The fact that those are theoretically not absolute (some people use Bing, hosting can be on AWS, and Firefox still exists) is beside the point.
In practice, almost any business is damaged to the point of being unsustainable if Google cuts them off.
> No more app development for me, not unless I control the distribution channel.
What about something like F-Droid? F-Droid users can even add new repos to source apps from if you don't want to submit it to wherever F-Droid sources from by default.
That said, the culture around smartphones unfortunately was poisoned from the beginning so that normal users are suspicious of anything that doesn't come from the "official" corporate app stores, unlike PCs where they'll download just about anything on the internet, so I do sympathize with swearing off app development.
F-Droid came to be in late 2010 and I built the app in early 2012. As such, I didn't really hear about F-Droid at the time and I assume the user base would have been very small (but still better than nothing).
I'm finding it extremely difficult to have any sympathy for someone who used a celebrity's image for commercial purposes instead of buying some stock photo or hiring a photographer friend and a model.
You're lucky you weren't sued into the ground for damages.
It was a free app with no advertising, so it was not used in a commercial context.
> I'm finding it extremely difficult to have any sympathy
People have sympathy for much worse things - you should perhaps work on your sympathy. Here's something to help you: the person wasn't a business owner for decades and just wanted to help others with similar issues, hence spending dozens of hours of his personal time to build an app to share for free.
He did not since he mention it was a mistake. The quotes around huge convey the meaning that he admits the error while finding the punishment disproportionate.
And if you bothered to read my reply to them before you rudely interjected, you would see that I shared that experience and consoled them over it. https://news.ycombinator.com/item?id=31434328
Believe me when I say that I wasn't "sealioning". I hadn't even heard of the word until today, which tells me you're either younger than I am, know the word, and look for opportunities to use it, or you're overly emotionally invested in what others have to say (hence the "touch grass"), or maybe you genuinely believed that to be the case.
FWIW, I hope your day turns out good too (saw the comment before the edit). I don't go looking for confrontations, far from it. I'm sure we'd get along, after all, we're on the same site looking at the same content.

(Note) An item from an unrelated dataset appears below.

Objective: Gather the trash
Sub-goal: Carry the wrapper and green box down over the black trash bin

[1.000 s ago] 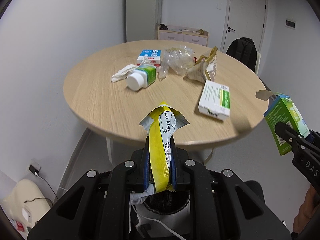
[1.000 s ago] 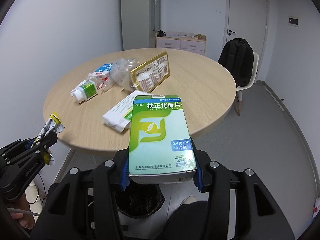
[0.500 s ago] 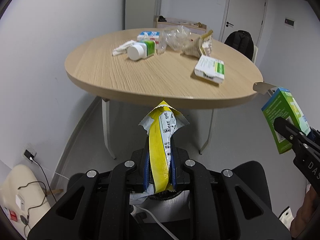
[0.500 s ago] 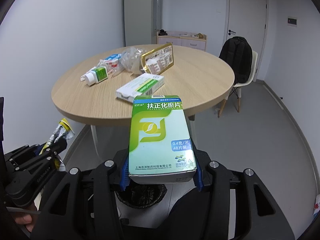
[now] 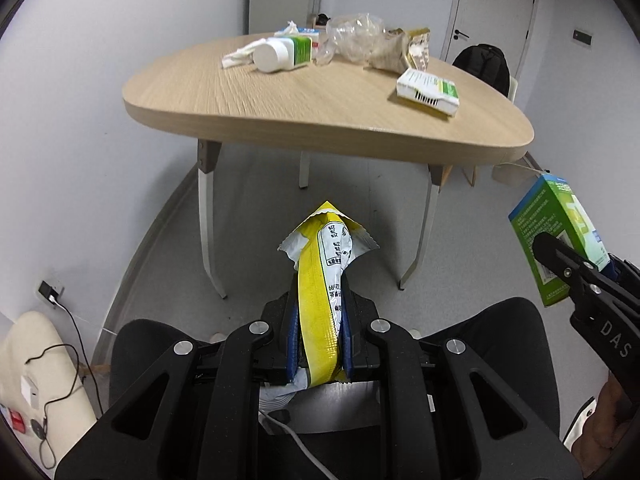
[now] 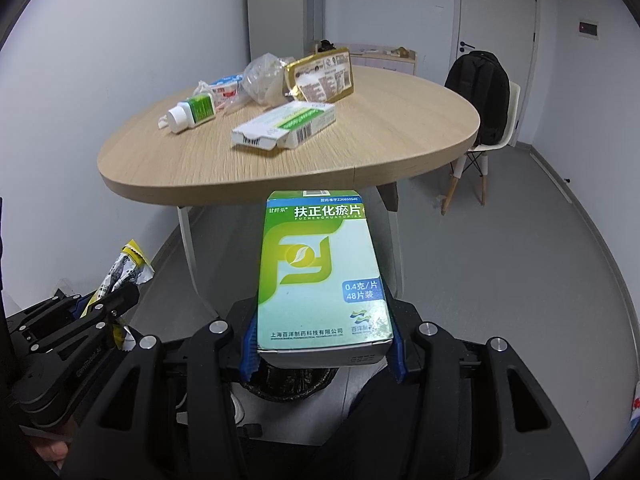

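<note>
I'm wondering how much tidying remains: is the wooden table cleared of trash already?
No: the table still holds a white bottle, a white carton and crumpled wrappers.

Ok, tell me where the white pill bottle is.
The pill bottle lies on its side on the far left part of the round table in the right wrist view, beside a crumpled tissue.

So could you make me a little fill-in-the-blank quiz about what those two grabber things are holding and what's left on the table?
1. The left gripper is shut on a crumpled wrapper that is white and ____.
2. The right gripper holds a ____ medicine box.
3. The bottle with the white cap lies on its ____ on the round table.
4. On the chair beyond the table sits a black ____.

Missing words: yellow; green; side; backpack
</note>
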`<state>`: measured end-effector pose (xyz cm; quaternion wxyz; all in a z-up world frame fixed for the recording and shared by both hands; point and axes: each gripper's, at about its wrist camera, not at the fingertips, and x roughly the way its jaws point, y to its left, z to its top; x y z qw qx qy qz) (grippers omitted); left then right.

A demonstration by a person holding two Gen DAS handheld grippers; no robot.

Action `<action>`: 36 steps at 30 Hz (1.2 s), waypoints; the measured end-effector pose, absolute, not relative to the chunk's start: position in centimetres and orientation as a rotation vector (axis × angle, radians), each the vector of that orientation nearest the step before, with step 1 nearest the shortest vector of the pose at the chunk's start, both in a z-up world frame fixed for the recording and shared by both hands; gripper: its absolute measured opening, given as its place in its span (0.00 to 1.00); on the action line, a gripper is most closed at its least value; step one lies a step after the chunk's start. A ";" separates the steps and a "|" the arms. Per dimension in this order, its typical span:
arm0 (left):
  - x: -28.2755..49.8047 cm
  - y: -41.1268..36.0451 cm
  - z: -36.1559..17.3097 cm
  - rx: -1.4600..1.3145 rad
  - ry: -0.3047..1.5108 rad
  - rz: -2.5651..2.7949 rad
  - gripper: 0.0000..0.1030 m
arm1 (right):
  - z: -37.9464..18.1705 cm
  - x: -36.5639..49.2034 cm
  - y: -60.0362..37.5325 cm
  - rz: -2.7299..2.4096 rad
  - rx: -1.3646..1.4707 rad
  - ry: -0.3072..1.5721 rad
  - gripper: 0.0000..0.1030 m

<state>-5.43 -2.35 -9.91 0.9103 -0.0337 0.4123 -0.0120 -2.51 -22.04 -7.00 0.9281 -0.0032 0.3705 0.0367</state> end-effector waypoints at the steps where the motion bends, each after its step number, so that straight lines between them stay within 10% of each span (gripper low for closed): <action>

Having once made this mistake in my teens about twelve years ago, just be glad that the copyright owner didn't pursue you over it, it could have been much worse, and is a lesson learned a relatively easy way.
Yeah, parent should have been laying at least 10 years in prison for such a “huge” mistake. Maybe we need to re-introduce back a death penalty for such serious crimes?

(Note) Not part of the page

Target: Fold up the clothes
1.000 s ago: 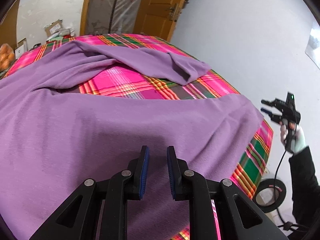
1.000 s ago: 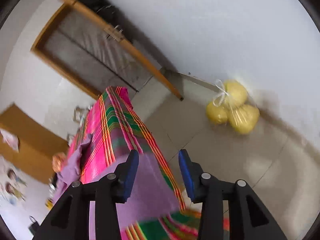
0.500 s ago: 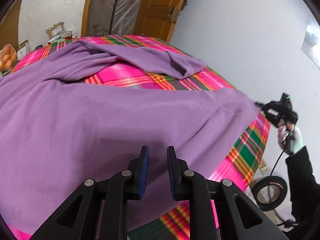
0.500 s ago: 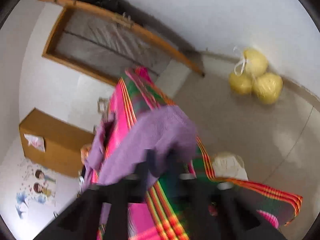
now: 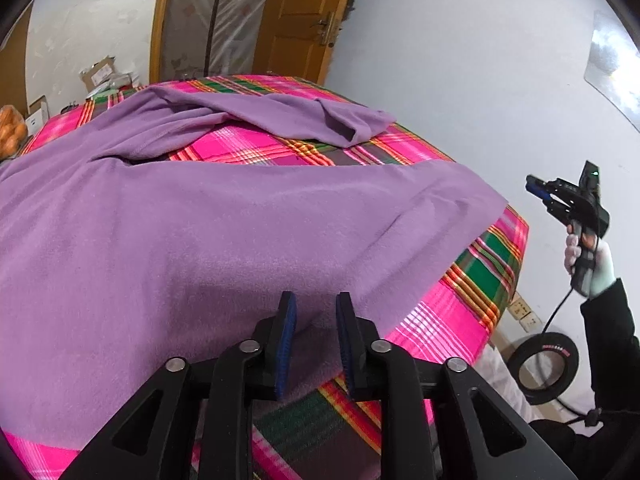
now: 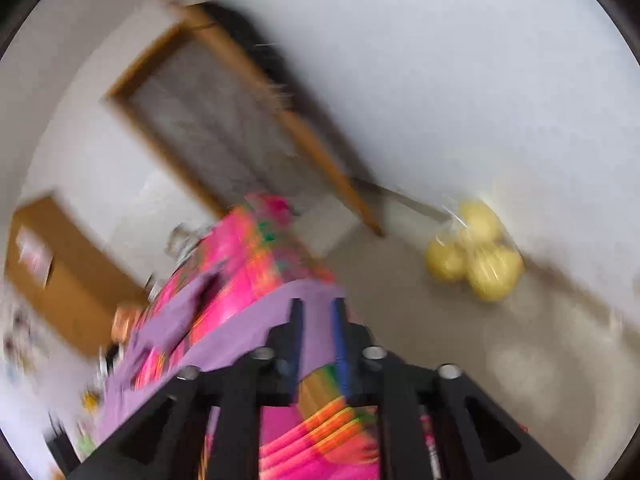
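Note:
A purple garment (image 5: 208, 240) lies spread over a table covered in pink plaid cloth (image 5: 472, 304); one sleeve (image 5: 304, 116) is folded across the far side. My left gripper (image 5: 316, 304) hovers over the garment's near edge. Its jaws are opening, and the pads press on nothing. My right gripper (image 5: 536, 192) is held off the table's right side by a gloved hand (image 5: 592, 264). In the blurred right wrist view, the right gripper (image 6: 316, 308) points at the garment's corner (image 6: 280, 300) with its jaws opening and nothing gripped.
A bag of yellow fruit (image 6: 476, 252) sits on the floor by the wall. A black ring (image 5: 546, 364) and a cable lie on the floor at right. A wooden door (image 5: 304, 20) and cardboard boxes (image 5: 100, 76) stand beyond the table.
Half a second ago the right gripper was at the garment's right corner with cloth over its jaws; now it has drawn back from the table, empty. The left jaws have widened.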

Nobody said they should go to jail. We're saying maybe parent commenter is being a tad unreasonable complaining that their app got pulled and banned "without warning" for commercial use of a celebrity's image.

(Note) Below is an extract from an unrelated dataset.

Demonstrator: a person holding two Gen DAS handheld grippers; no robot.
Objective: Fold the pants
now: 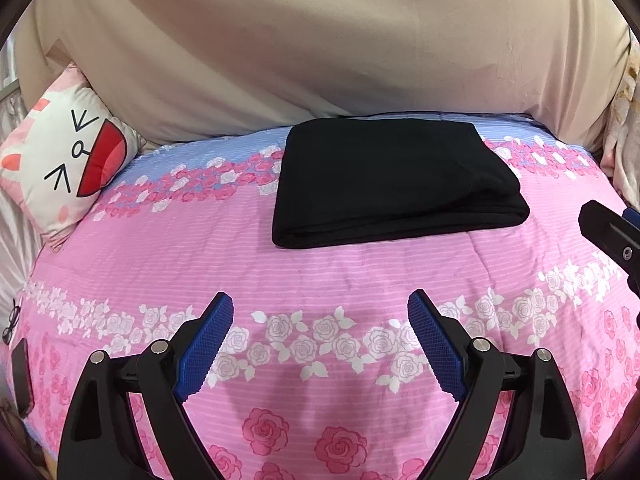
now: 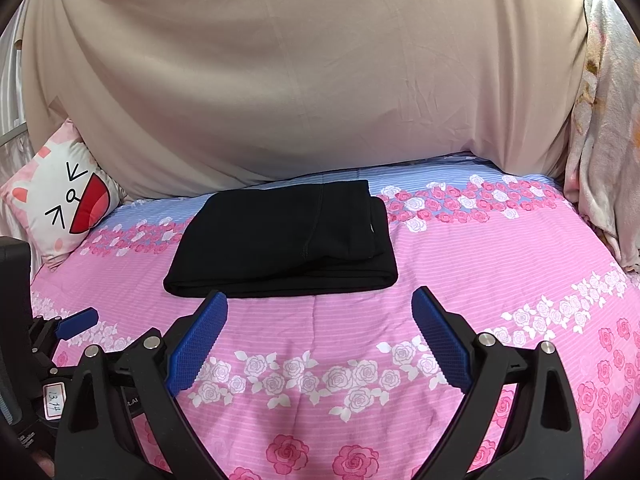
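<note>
The black pants (image 1: 394,182) lie folded into a thick, roughly rectangular stack on the bedspread (image 1: 320,272), toward its far side, close under the beige draped sheet (image 1: 320,48). The knit looks matte and soft; the near edge is a rounded fold, and in the right wrist view a stitched seam runs across the top layer of the pants (image 2: 280,236), with layered ends stepping out at their right side.

The left gripper (image 1: 320,308) hovers over the bedspread short of the pants, its 2 fingers spread wide with nothing between them. The pads (image 1: 208,348) are blue with a fine ribbed grid, set on glossy black plastic arms with silver pivot pins. The right gripper (image 2: 320,304) is likewise spread and empty, its fingertips just short of the pants' near fold.

The bedspread is pink cotton with thin pale stripes, bands of white and magenta roses, and a blue strip at the far end. A square cartoon-face cushion (image 1: 60,164) leans at the far left corner.
</note>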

"I didn't break the law that bad, why was I punished so severely!" is exceptionally immature.
I solved this by requesting a new app url from the server, if there is any the app would request the user to install the new app. I even managed to create my own update method.
The reasonable thing would have been to send a warning asking to change the damn screenshot, which would have taken me literally 10 second to do.
No more app development for me, not unless I control the distribution channel.